Petitioners are not satisfied with LUBA's remand to the city. In their petition for judicial review, they contend that LUBA's test--that is, whether the site characteristic is "typical" and has "some meaningful connection" to the use--effectively "reads the 'necessity' requirement out of the rule * * *." They further contend that there is no evidence in the record that the challenged site characteristics meet that more stringent standard ("cannot be done without"), and they urge us to send the case back to LUBA with instructions to reverse the city's decision.
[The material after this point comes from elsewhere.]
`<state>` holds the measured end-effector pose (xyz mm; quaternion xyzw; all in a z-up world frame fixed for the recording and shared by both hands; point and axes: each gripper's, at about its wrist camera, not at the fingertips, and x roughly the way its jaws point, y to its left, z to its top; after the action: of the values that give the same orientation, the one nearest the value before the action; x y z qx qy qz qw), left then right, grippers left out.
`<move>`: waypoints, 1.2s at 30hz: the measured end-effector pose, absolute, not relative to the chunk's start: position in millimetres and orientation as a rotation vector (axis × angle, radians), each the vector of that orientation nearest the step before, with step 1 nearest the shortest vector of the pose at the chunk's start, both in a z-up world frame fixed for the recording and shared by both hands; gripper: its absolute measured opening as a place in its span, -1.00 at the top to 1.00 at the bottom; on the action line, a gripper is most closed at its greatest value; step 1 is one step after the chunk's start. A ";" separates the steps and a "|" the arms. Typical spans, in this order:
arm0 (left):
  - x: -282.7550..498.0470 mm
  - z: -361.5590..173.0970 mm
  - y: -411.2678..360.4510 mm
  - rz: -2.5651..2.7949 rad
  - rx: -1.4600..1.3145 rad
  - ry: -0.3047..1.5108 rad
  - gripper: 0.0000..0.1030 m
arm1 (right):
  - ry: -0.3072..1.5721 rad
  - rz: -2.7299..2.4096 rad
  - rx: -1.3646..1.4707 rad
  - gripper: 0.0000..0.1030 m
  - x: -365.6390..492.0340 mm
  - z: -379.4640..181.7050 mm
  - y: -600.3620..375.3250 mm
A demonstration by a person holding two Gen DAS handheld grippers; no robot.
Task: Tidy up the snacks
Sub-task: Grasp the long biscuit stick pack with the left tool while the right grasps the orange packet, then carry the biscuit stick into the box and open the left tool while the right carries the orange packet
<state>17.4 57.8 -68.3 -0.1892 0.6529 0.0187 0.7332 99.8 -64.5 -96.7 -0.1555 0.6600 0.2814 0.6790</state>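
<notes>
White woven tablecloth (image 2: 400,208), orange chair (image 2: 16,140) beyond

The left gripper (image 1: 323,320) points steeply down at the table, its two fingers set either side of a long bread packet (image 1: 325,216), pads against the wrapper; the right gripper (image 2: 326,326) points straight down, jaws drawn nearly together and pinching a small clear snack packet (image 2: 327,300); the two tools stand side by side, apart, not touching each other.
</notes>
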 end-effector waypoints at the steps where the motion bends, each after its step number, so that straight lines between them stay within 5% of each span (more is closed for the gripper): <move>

We review LUBA's decision--more specifically, its construction of the administrative rule at issue, OAR 660-009-0005(11)--to determine whether the decision is "unlawful in substance." ORS 197.850(9)(a); Stewart v. City of Salem, 231 Or App 356, 358, 219 P3d 46 (2009), rev den, 348 Or 415 (2010). Our objective is to determine the intent of LCDC, the body that promulgated the rule. Wetherell v. Douglas County, 235 Or App 246, 256, 230 P3d 976, rev den, 349 Or 57 (2010) (quoting State v. Papineau, 228 Or App 308, 311, 208 P3d 500, rev den, 346 Or 590 (2009)). In making that determination, we use the same methodology used to interpret a statute, starting with an examination of the text of the rule in context. Wetherell, 235 Or App at 256-57.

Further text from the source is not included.